Make Every Rep Count

Set Your Stack

Sit tall on your sit bones, chest proud, chin level. Think “zip the ribs down, brace the belt.” That gives the spine a solid anchor for rotation.

Own The Rotation

Rotate the ribcage over a quiet pelvis. If your knees sway and your hips rock, slow down. Precision beats speed for both training effect and comfort.

Pick A Smart Target

Touch the floor or a cone just outside the hip. A fixed target keeps range consistent and keeps reps honest when fatigue creeps in.

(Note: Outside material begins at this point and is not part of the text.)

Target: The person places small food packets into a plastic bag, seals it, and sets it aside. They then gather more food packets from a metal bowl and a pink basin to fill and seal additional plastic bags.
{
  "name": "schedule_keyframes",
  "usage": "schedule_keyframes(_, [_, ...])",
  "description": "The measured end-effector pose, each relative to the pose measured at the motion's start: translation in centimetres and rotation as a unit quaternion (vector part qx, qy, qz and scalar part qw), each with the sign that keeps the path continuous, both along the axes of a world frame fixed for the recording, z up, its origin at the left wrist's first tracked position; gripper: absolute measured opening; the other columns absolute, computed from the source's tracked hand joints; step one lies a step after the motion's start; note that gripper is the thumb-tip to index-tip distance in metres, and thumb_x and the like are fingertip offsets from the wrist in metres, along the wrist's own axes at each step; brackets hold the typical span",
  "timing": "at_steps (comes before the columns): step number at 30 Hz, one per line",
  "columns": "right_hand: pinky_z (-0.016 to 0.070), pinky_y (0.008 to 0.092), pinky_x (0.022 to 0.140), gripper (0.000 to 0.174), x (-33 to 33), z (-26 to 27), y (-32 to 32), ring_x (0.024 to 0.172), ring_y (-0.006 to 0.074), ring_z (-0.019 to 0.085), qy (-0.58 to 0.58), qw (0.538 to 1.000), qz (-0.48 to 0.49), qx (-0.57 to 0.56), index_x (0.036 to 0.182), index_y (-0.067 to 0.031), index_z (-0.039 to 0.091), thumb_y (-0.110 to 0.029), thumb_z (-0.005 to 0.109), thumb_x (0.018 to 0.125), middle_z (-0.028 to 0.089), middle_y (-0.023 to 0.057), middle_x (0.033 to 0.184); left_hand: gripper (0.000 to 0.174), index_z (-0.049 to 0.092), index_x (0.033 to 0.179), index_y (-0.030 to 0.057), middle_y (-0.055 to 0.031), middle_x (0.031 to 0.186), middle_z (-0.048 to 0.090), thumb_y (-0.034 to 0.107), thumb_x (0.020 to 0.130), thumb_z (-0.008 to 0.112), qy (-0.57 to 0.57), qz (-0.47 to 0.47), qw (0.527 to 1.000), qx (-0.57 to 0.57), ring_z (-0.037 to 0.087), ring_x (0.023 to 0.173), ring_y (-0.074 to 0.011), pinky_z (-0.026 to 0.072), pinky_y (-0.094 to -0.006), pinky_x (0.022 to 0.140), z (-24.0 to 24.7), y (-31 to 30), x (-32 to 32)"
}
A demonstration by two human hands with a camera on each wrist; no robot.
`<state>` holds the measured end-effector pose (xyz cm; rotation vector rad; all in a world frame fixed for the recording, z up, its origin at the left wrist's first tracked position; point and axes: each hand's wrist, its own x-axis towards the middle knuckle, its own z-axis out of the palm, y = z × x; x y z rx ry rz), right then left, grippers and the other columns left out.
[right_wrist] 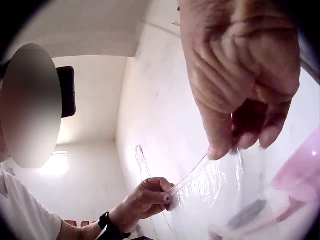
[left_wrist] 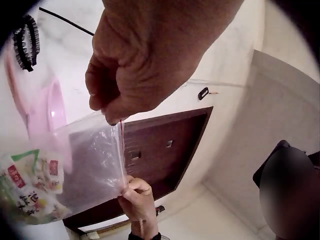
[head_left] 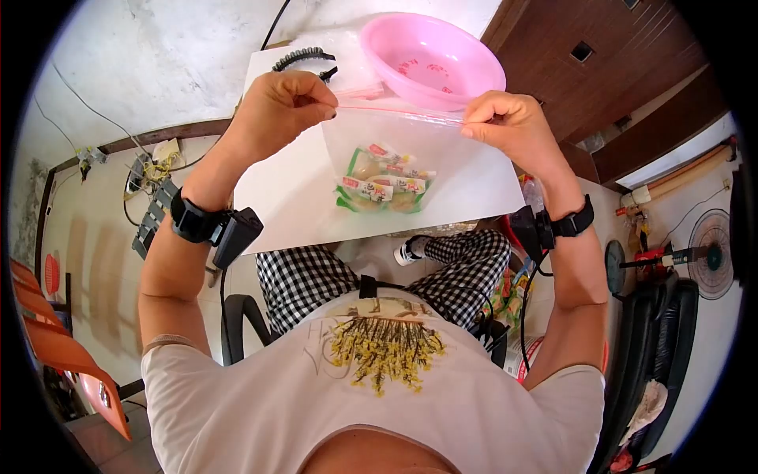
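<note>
A clear zip bag [head_left: 454,150] with a red line along its top edge is stretched between both hands above the white table. My left hand [head_left: 288,107] pinches one top corner between thumb and fingers. At the opposite corner my right hand [head_left: 513,126] pinches the same edge, seen close up in the right wrist view. Several small snack packets [head_left: 383,182], green and white with red labels, lie together in the lower part of the bag. In the left wrist view the packets [left_wrist: 32,187] show through the plastic at the lower left.
A pink basin [head_left: 434,63] stands at the table's far right. Beside it at the back lie a dark toothed hair clip [head_left: 304,55] and clear plastic wrapping [head_left: 343,59]. The white table [head_left: 284,201] ends just before my knees. A fan [head_left: 711,254] is off to the right.
</note>
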<state>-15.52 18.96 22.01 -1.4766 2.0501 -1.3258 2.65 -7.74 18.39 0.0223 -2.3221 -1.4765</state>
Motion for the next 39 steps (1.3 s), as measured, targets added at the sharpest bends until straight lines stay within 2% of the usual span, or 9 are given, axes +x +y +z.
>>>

Use Clean Starts And Stops

Pause a beat at each side. That removes bounce and turns each twist into work you actually did, which lines up the calorie math with reality.

Sample Ways To Program 100 Twists

Straight Set

Do 100 smooth reps heel-down with a 2-1-2 tempo. Note the time. That gives you a baseline for the equation and an honest range for your card above.

Broken Sets

Try 5 × 20 with 20–30 seconds between mini-sets. Your heart rate stays friendly, form stays crisp, and the total time is easy to track.

Weighted Finish

Go 60 body-weight reps, then 40 with a light ball. You’ll nudge effort up without turning the last reps into a flail.

When Your Goal Is A Calorie Target

Some days you might chase a set burn. Use the per-minute table to build blocks that match your target. Say you want about 30 kcal from twists. A 70 kg lifter can hit that with a steady 3.8 MET pace in a bit over 6 minutes, or with a hard 8.0 MET pace in about 3 minutes. Mix and match with other core moves to build a tidy block that fits your session.

Why This Range Beats One Fixed Number

Reps alone don’t tell the whole story. Two people can finish 100 reps with wildly different cadences and loads. METs and minutes capture what counts: effort over time, scaled to body weight. That is why a tight band like 20–40 kcal fits real lifters better than a single figure.

Wrap Up You Can Use Right Now

Time your 100-rep set, pick a MET that matches effort, and run the quick equation. Most lifters will land near 20–40 kcal. If you want more burn, lengthen the set, add a small load, or pair twists with another core pattern. Keep the brace tight and the rotation clean, and the numbers will line up nicely with the tables above.